A few weeks ago, I went to a local hobby and model shop to look for inspiration (and maybe something to dismantle). Of particular interest was this:
A small infra-red controlled toy helicopter, with a transmitter that plugs into an iPhone – simply download the virtual control panel from the app store to fly it. I was immediately struck by the potential for tinkering; it’s rare to see anything ‘unofficial’ plugged into an iPhone because the platform is so closed (Apple don’t let just anyone mess with their hardware), but here was a cheap toy making innovative use of the audio output socket, to fly a vehicle no less – that’s pretty clever! As a programmer I could see that in order to make a custom controller for this toy, all that’d be needed would be some code to ‘make the right noise down the wire’ to the transmitter, so to speak, so with this simple view in mind I went ahead and bought it with some idea of what I wanted to achieve…
I remember once playing with a programmable robot at school called ‘Logo’ (nicknamed ‘Turtle’), it was a white plastic dome shaped vehicle with wheels, that you could command to perform a series of navigations in sequence, leading the robot to traverse a maze or draw a picture. Program instructions were really simple, you could draw a square by commanding something like the following:
// draw a square: go forwards X units and turn right 90 degrees. Repeat four times.
Forward 10 ;
Right 90 ;
Forward 10 ;
Right 90 ;
Forward 10 ;
Right 90 ;
Forward 10 ;
Right 90 ;
I thought it’d be an interesting challenge to hack this toy helicopter into behaving like a ‘flying turtle’, so I could send it a series of instructions and watch as it performed them in sequence. That sounds like a pretty simple goal, but to get this far I’d have to achieve a number of tasks, most definitely learning a lot in the process. This modest goal also represents a necessary step on the path to bigger things, such as building a fully autonomous flight platform with sensory feedback systems – now that’d be awesome…
So after playing with the helicopter for a bit to get a feel for the flight characteristics (cats now run from the room when the toy starts up), I looked at more detail into the available control mechanics.
The virtual controller app in d-pad mode
The virtual control panel gives you a number of controls, the most obvious being throttle – how fast the rotors spin, which translates into how quickly the helicopter ascends or descends. Get things balanced just right, and it hovers nicely.
A significant feature of this helicopter is that it has two pairs of ‘coaxially mounted’ rotor blades – each pair spins in opposite directions, with the effect of mutually canceling any bodily rotation induced during spin. The control circuitry on-board the helicopter manipulates the Y-axis rotation (yaw) of the helicopter in response to your command by slowing down or speeding up just one or the other pair of blades, deliberately allowing a little inductive torque in either direction. There’s also ‘trim‘ – it’s possible that the unique physiology of the helicopter (factory differences in motor power, for instance) means that some rotational force needs constant compensation; trim allows you to apply some permanent offsetting yaw for this.

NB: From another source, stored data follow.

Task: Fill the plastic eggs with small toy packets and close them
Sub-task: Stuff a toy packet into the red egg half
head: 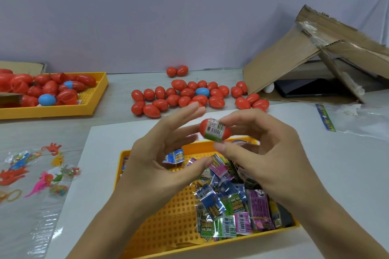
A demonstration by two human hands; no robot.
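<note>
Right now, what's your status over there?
Right hand pinches red egg half, packet stuffed in. Left hand open beside. Nothing in the way.

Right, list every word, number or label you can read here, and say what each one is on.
"DINO": on a blue toy packet in the front yellow tray; the print appears mirrored and the smaller words are blurred.
Barcode label with fine print: on the packet in the red egg half pinched by the right hand; too small to read.
Other packets: unreadable.

Bare tray floor [168, 206] left of packets [231, 202] (heaped right)
</note>
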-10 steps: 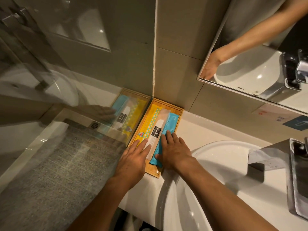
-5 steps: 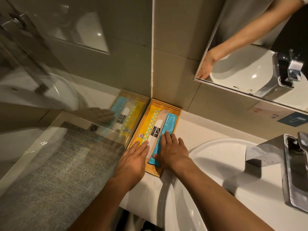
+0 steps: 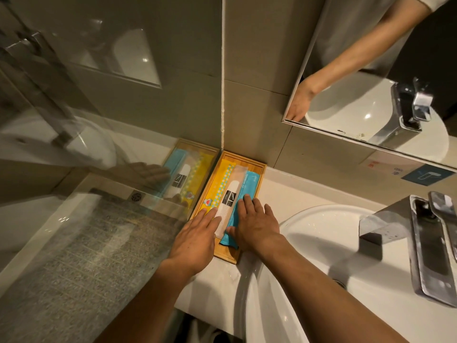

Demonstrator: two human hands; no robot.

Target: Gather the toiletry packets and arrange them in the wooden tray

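Observation:
A wooden tray sits in the counter's far left corner, against the tiled wall and a glass panel. Three long packets lie side by side in it: a yellow packet on the left, a white packet in the middle, a blue packet on the right. My left hand lies flat over the tray's near left end, fingertips on the yellow and white packets. My right hand rests flat on the blue packet's near half, thumb by its near end. Neither hand grips anything.
A white basin fills the counter to the right, with a chrome tap at its far side. A mirror hangs above. The glass shower panel on the left reflects the tray and my hand.
Both hands stay flat on the packets in the tray; the fingers have shifted only slightly. The camera has tilted a little.

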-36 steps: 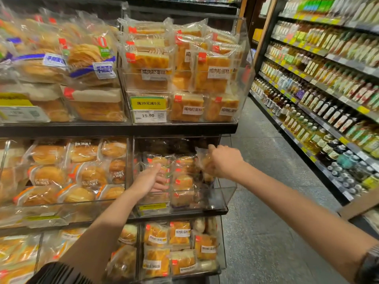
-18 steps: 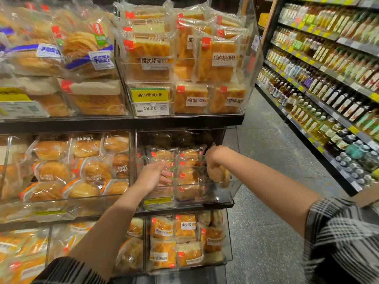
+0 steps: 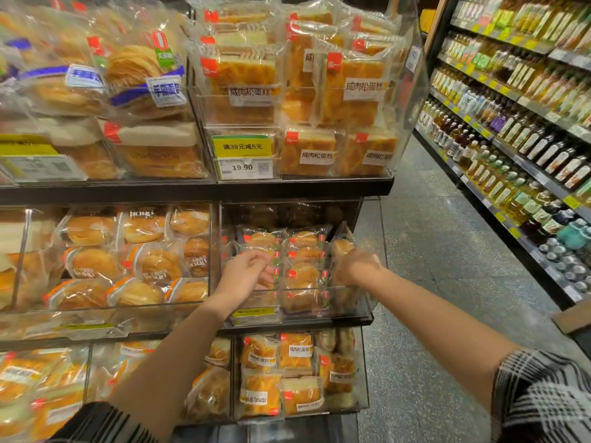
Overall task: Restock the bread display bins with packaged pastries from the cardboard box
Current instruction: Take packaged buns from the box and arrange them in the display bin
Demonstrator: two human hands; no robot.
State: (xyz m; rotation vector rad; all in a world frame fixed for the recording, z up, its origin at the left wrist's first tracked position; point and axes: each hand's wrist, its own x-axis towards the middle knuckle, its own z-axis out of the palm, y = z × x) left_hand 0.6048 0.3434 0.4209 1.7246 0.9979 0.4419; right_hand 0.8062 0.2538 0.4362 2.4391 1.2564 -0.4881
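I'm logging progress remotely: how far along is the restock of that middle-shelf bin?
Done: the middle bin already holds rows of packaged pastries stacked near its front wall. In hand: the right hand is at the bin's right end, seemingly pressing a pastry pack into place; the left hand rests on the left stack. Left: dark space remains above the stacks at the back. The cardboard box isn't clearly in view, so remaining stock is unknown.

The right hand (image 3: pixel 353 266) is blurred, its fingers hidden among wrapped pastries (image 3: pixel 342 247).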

Next is pitch, managed by a tiny motor and upwards-facing propeller on the tail boom – spin the rotor one way to dip the tail and make the helicopter fly backwards, or spin it the other to raise the tail and fly the helicopter forwards. Leaving the control untouched allows the helicopter to straighten out and hover.
The app offers two control modes. First is a ‘d-pad’ (‘digital pad’) for simple ‘zero-or-maximum’ forwards, backwards, yaw left, yaw right and combinations of these. Secondly there’s a pretty cool mode that allows you to fly the helicopter with the accelerometer of your iPhone by tilting it left, right, forwards or backwards to affect yaw and pitch respectively.

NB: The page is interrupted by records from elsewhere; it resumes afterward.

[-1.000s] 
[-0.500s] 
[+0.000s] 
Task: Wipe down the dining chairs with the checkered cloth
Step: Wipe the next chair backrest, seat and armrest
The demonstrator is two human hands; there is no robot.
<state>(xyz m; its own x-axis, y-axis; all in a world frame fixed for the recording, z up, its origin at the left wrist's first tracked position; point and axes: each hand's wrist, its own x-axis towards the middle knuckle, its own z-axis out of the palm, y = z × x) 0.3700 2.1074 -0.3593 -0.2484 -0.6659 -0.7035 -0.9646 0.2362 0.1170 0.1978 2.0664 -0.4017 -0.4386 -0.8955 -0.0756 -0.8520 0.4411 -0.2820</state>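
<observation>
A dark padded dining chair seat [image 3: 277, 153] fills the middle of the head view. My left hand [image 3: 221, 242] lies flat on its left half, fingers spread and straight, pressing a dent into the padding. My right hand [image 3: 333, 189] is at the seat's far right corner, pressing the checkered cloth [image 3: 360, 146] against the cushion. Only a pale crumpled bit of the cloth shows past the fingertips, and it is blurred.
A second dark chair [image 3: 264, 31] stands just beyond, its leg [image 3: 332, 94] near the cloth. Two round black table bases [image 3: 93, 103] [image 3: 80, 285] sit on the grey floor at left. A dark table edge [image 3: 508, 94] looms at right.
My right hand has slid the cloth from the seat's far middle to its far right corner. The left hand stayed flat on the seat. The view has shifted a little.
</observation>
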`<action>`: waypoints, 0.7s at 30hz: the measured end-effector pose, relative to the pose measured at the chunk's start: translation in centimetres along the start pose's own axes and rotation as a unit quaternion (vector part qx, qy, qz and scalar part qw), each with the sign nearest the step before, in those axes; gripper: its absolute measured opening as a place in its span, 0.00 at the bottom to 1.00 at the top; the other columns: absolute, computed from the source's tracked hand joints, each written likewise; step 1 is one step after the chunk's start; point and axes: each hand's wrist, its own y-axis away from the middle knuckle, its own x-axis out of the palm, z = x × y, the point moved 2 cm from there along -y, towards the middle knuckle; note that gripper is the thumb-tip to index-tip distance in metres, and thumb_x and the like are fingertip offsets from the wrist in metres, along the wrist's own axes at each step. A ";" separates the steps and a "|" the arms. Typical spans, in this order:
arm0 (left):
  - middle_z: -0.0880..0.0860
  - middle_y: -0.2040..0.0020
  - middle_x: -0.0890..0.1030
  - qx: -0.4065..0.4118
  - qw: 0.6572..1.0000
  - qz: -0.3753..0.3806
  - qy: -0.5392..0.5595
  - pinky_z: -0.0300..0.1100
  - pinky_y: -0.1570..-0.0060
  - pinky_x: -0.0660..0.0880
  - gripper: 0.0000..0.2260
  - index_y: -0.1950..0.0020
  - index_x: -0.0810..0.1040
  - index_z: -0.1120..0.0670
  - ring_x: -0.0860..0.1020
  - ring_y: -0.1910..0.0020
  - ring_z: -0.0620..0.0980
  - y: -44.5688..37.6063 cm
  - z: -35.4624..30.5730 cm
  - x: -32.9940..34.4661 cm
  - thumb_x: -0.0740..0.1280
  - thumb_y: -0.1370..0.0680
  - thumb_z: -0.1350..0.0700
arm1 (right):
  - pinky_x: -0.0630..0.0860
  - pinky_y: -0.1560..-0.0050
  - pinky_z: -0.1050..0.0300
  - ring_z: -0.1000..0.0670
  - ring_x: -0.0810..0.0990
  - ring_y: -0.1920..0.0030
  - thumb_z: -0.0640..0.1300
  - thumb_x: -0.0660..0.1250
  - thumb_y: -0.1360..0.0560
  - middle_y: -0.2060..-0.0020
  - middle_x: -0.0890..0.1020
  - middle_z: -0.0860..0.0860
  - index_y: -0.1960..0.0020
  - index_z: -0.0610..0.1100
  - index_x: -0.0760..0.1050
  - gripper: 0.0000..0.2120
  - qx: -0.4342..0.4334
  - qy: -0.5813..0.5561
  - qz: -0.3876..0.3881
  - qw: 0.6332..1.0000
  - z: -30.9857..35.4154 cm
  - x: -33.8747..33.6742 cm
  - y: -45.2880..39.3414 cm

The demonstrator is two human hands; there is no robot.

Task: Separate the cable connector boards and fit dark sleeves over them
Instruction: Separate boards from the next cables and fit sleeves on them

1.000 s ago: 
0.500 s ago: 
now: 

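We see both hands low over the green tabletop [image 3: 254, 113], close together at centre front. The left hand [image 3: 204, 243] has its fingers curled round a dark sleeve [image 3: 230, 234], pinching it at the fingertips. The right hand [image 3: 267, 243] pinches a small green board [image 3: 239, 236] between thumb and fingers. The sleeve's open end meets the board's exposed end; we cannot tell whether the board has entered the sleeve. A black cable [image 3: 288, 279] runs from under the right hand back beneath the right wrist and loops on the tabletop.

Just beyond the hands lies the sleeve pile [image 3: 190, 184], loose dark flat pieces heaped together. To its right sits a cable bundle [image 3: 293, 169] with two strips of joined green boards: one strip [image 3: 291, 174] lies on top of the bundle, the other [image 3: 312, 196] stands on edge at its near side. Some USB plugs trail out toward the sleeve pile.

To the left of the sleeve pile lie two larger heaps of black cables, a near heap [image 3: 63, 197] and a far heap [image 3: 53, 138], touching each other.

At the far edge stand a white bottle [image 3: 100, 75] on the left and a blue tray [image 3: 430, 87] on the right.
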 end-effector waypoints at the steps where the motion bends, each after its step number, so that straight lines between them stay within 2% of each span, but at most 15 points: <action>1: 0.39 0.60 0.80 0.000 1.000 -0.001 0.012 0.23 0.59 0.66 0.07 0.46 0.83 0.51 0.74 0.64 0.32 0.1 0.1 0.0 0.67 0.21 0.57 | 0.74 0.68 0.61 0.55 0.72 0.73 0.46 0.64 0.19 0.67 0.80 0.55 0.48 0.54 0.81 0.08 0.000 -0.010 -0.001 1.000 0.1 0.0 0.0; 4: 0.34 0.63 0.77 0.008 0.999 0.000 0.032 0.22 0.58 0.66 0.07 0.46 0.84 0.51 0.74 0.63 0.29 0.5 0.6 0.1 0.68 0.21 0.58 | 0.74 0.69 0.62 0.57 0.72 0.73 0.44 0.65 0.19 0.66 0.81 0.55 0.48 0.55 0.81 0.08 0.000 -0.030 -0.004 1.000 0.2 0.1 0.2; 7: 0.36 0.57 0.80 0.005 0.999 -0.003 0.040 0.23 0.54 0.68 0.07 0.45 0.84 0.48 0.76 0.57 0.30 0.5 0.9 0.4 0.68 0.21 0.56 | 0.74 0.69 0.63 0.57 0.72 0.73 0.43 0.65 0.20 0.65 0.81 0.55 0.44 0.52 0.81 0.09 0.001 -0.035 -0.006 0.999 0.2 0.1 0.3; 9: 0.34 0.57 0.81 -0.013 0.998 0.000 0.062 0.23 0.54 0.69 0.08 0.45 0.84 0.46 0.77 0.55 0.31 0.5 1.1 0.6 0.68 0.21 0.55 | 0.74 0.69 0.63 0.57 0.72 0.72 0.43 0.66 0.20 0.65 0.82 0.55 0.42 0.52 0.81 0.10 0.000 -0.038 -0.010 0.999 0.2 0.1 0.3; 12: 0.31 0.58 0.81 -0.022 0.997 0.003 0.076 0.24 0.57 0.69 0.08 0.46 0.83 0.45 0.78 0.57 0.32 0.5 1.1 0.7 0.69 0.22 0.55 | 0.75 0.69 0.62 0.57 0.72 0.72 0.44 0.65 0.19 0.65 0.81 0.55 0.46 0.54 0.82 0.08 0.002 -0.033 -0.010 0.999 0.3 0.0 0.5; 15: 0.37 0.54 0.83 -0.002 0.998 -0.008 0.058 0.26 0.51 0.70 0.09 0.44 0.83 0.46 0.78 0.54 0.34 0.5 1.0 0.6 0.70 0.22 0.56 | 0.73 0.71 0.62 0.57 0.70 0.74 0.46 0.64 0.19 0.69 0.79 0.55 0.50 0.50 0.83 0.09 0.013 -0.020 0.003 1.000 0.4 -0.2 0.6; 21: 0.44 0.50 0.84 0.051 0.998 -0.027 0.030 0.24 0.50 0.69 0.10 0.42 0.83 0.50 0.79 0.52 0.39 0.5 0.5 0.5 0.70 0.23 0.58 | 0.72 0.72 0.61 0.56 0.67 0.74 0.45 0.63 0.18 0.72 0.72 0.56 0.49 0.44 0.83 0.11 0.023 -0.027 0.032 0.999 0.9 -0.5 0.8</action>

Finally, hidden away in another screen of the app, is a channel selection option: A, B or C – this setting lets you and some friends fly up to three helicopters on different channels, in the same room, each with their own transmitters and controller apps.
When you fire up the throttle on the app, and the helicopter’s motors whirr into action, you can hear the plug-in transmitter box coughing out a staccato series of sounds through a tiny built-in speaker (which on first appraisal could passably be described as ‘helicopter rotor noises’, made for effect). The same sound is made through the speakers on the iPhone when the transmitter is unplugged, so there must be more to these sounds than mere aural aesthetic; it must be the control signal! It’s a pretty straightforward exercise to plug the iPhone’s audio output into the audio line-in port on a computer, and record a bit of the sound. It’s even easier to then look at it visually portrayed in a sound editing program – here’s what the audio signal looks like at two levels of zoom:
1) A little over 3.5 seconds of audio signal from the app, throttle set at 10%
2) Zoomed in upon one of the many individual ‘blips’ from the signal in image (1). The portion containing dips and peaks is about 30 milliseconds long.
Zoomed right into one of the many pulses visible in image (1), you can see that the signal looks like a series of valleys carved out from a line centered around zero (image 2). Though the signal looks like it tends upwards a bit across its entire length, the ‘valley floors’ along it look to be of pretty consistent widths and depths, with some looking like exactly double the width of the shorter ones.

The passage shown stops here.